The effect of the technology on social behavior can be overstated, Adler warned. He recalled the unfulfilled predictions of a few years ago that computers would create “paperless” offices. For example, he said, electronic meetings might seem likely to reduce the need for business travel but in fact seems to encourage it.
“Studies over more than a decade show that the more people communicate the more reason they have to get together,” he explained. “What it does do is let people work together more intensively on a regular basis.”
Moreover, changes in the way people live may be no greater than those triggered by such previous major technological advances as the automobile or television, Adler said. Broadcasting, for example, “brought the salesman into the home,” and advanced telephone technology will extend that phenomenon to “bring the stores into the home.”
Major Test Planned
On a national scale, advanced telecommunications will get its first major commercial test later this year as the federal government begins phasing into operation an integrated telephone system that soon will tie together its vast and dispersed civilian work force. To perform the work, the General Services Administration awarded a pair of multibillion-dollar contracts last month to teams headed by AT&T; and U S Sprint to install the new system to serve the government’s civilian employees nationwide into the new century.

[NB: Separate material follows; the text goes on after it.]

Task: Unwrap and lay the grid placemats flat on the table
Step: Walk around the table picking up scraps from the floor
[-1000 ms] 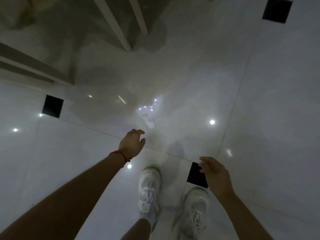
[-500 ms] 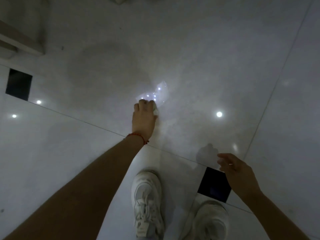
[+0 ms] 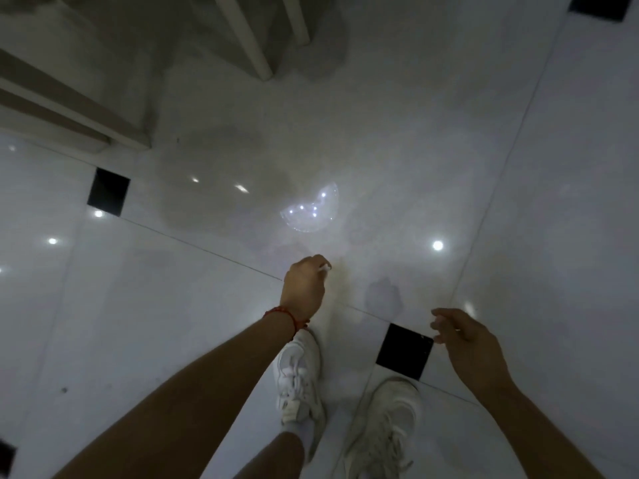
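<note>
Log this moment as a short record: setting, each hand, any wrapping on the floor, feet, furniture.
setting: glossy white tiled floor with small black square insets, seen from above
left hand: fingers curled, pinching a small white scrap; red string bracelet on the wrist
right hand: loosely curled, grip empty
wrapping: crumpled clear plastic film lying on the floor ahead of the left hand, apart from it
feet: white sneakers
furniture: white legs at top
placemats: none in view

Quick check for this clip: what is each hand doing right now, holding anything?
Left hand: fingers curled, pinching a small white scrap; what it is cannot be told.
Right hand: fingers loosely curled, holding nothing, above the floor.
</note>
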A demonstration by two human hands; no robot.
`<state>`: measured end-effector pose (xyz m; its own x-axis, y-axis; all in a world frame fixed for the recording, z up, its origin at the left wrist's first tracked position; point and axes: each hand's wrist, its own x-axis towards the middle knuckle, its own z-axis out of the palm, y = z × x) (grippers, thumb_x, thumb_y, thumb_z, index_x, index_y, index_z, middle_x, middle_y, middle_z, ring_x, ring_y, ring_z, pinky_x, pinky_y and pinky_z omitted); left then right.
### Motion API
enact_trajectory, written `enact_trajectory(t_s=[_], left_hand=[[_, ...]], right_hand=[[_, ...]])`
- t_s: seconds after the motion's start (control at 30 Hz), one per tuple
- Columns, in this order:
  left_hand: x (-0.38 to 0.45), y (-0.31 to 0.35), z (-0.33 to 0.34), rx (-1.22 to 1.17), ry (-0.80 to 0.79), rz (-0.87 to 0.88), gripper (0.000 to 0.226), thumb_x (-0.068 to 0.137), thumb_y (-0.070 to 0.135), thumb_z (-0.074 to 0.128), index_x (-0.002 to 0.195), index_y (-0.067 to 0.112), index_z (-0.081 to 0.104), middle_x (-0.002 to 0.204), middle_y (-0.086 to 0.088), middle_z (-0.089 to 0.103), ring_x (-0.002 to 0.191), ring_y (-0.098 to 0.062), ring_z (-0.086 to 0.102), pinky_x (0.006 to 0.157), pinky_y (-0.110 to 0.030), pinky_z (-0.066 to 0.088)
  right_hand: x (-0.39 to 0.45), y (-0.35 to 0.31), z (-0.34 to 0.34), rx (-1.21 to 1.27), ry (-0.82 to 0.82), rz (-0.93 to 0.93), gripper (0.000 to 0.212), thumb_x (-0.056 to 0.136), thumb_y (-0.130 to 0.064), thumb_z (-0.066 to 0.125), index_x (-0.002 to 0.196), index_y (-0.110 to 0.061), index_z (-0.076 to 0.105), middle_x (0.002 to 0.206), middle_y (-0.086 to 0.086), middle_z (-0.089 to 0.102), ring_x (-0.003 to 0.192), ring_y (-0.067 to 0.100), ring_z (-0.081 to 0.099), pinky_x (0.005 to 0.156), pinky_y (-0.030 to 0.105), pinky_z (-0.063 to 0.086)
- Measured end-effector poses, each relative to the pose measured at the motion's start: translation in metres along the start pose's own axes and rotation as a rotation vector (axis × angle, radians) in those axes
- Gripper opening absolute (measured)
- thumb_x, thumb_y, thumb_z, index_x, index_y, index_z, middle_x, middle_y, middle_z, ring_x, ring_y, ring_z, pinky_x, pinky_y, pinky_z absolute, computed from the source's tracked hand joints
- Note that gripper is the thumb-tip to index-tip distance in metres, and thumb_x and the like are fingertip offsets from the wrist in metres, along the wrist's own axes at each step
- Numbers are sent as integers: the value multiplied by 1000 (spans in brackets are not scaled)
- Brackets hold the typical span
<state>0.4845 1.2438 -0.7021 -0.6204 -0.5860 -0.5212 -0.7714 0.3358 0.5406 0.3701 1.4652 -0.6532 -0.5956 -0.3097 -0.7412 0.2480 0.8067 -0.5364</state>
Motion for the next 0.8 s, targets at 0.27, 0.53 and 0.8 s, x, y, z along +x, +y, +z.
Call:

And in California, Fresno recently awarded a $2.9-million contract to Pacific Bell to build the state’s first such advanced system. The city now must maintain two separate networks--one to carry conversations, the other data, explained Paul Romito, assistant director of general services.
“We needed something that would be good for 10 years,” he said.

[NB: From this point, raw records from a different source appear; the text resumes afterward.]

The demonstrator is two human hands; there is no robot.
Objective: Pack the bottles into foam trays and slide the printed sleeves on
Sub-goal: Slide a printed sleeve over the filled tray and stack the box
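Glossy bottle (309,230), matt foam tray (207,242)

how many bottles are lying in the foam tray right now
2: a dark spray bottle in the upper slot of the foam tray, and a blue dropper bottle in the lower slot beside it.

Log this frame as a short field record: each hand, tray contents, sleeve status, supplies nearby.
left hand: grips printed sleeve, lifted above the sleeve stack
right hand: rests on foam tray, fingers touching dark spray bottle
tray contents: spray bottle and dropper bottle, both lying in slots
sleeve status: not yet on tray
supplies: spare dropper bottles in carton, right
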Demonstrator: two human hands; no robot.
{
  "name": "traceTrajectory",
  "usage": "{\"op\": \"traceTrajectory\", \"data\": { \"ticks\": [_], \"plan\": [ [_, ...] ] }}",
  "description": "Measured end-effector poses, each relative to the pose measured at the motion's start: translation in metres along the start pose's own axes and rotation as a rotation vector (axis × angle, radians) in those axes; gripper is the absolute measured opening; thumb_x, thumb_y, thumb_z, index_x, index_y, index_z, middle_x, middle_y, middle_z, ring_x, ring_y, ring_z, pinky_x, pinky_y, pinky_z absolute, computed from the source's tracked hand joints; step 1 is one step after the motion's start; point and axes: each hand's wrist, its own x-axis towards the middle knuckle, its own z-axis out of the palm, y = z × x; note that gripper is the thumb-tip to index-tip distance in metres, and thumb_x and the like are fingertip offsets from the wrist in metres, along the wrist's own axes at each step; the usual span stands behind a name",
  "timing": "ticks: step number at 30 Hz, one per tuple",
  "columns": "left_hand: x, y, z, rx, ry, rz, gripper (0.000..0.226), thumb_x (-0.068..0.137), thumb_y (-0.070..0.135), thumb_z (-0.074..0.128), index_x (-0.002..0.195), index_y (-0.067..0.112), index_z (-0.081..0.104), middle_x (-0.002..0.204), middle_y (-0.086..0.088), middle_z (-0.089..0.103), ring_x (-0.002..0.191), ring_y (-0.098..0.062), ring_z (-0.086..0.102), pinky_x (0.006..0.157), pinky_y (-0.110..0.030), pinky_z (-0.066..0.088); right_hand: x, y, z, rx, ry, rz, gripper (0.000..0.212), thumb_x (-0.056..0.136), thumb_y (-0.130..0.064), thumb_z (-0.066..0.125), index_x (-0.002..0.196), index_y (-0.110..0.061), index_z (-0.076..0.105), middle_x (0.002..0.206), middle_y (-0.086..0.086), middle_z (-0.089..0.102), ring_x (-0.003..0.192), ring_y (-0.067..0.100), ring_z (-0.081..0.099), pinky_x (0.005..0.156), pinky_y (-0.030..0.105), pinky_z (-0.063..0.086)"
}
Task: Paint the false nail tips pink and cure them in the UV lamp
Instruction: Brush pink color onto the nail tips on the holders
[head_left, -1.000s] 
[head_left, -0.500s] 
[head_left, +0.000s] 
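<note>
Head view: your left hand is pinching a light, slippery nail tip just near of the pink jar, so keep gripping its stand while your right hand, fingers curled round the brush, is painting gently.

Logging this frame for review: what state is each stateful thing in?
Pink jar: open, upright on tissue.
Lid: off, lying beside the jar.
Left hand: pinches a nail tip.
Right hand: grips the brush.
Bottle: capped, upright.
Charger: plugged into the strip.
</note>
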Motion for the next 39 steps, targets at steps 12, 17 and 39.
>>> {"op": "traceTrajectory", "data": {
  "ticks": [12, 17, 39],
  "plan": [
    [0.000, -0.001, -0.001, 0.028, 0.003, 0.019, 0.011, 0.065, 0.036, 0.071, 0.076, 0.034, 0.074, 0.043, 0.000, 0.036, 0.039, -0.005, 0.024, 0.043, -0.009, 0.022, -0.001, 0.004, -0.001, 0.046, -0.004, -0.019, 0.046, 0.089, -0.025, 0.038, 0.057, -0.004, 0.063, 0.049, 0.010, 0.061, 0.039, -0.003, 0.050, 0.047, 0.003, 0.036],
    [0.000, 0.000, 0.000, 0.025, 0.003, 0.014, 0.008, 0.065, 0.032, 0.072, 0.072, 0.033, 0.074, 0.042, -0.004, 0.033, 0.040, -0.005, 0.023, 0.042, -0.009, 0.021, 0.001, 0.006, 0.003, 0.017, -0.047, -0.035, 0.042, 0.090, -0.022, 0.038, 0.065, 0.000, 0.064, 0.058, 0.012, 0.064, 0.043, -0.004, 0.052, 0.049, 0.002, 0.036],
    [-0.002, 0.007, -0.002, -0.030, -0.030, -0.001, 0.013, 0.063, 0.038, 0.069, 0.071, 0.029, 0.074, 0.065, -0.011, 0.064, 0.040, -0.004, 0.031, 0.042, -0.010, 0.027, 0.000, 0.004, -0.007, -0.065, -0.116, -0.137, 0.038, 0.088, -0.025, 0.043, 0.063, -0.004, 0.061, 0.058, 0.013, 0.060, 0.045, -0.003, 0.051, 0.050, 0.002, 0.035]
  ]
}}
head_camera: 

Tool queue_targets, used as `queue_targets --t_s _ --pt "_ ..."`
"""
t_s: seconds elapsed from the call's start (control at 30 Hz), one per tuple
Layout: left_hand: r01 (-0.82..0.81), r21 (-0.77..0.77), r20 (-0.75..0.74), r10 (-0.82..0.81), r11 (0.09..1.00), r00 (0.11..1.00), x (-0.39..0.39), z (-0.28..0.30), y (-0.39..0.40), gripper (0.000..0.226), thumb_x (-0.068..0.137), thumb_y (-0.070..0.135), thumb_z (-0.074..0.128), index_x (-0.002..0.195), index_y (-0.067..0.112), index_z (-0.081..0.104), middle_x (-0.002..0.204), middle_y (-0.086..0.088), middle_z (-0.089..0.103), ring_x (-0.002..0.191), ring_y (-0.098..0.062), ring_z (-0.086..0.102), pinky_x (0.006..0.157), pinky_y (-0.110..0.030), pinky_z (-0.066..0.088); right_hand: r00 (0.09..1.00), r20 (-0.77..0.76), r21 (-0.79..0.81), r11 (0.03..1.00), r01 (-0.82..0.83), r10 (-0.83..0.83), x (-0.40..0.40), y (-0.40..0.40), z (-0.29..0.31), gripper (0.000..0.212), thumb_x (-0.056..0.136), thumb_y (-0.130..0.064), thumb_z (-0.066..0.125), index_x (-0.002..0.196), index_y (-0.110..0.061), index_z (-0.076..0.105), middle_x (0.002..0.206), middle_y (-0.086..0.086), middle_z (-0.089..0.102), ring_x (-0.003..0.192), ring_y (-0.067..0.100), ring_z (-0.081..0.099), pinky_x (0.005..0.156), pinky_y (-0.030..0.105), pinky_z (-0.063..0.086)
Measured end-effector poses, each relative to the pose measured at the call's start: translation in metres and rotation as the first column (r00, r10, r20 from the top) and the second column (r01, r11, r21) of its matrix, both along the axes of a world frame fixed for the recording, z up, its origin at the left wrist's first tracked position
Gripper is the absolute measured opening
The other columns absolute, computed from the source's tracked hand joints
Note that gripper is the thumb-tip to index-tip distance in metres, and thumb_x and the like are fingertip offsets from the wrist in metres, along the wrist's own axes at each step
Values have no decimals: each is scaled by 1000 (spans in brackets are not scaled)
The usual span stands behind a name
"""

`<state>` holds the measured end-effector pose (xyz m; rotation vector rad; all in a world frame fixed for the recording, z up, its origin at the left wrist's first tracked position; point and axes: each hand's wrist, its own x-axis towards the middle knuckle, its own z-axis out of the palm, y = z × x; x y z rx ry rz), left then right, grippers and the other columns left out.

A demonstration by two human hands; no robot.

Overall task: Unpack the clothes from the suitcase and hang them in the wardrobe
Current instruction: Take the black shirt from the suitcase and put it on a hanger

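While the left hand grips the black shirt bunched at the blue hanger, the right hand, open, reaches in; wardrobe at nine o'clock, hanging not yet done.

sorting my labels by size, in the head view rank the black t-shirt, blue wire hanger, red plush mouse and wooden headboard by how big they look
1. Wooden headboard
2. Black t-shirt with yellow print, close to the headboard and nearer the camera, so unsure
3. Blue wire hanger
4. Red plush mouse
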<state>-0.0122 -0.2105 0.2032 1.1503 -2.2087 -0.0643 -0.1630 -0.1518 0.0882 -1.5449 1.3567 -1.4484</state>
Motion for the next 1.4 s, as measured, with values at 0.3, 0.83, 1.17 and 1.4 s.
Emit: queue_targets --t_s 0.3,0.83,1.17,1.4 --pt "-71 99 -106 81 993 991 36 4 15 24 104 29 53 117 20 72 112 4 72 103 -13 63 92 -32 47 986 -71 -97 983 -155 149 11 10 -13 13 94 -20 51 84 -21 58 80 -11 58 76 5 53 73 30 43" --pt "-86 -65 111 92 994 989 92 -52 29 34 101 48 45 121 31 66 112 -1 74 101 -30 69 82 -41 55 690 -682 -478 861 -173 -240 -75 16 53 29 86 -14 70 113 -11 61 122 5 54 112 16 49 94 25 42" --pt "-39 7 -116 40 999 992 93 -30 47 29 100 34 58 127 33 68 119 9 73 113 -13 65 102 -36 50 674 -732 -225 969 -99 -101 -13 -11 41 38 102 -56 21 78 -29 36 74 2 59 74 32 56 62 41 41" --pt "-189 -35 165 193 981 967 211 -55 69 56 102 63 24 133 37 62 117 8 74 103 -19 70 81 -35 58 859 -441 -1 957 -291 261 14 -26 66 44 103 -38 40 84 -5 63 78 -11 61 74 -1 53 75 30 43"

These advanced phone systems, said Ahuja of Bell Labs, allow “even more flexibility in your working hours. If you get a great idea at midnight, you can get up and work on it. Or you can cross time zones"--sending messages for retrieval during normal business hours--"and yet, you can work the information in an integrated fashion--voice, data or video.”
“It’s just pushing along the natural thrust right now to make things more flexible,” he said. “Communications are already going that way--for example, with car phones. This does the same with information generally.”
Most local phone companies are testing such information services on a limited basis. In Cerritos, for example, GTE California is about to begin an ambitious program that will offer to a sampling of residents information services and cable television by phone line, with a wide selection of films and starting times. Eventually, these connections will be upgraded to high-capacity, static-free, fiber-optic cables, making live video transmissions possible, among other things.
One marketing goal is to learn just what services appeal to consumers--not to mention what they are willing to pay for them, said Donald Bache, the project’s general manager. “This is a real-world test of new services and technology.”
There will, of course, be a price to pay for the technology that makes these advanced phone services possible. The basic phone bill of those who subscribe to the new features will easily double from the $25 a month paid today by the typical California residential customer. Consumer groups are worried, however, that all of this new technology will inevitably also mean higher costs for all customers--even those who only want inexpensive, local phone service.
But AT&T; consultant Brennan maintains that “the bottom line is that if you don’t want to do any of this you don’t have to. It’s kind of like broadcast TV versus cable TV versus pay TV.
“There will be levels of telephone service,” he said. “This will give you more options and greater flexibility. You’ll be able to design your own telephone network.”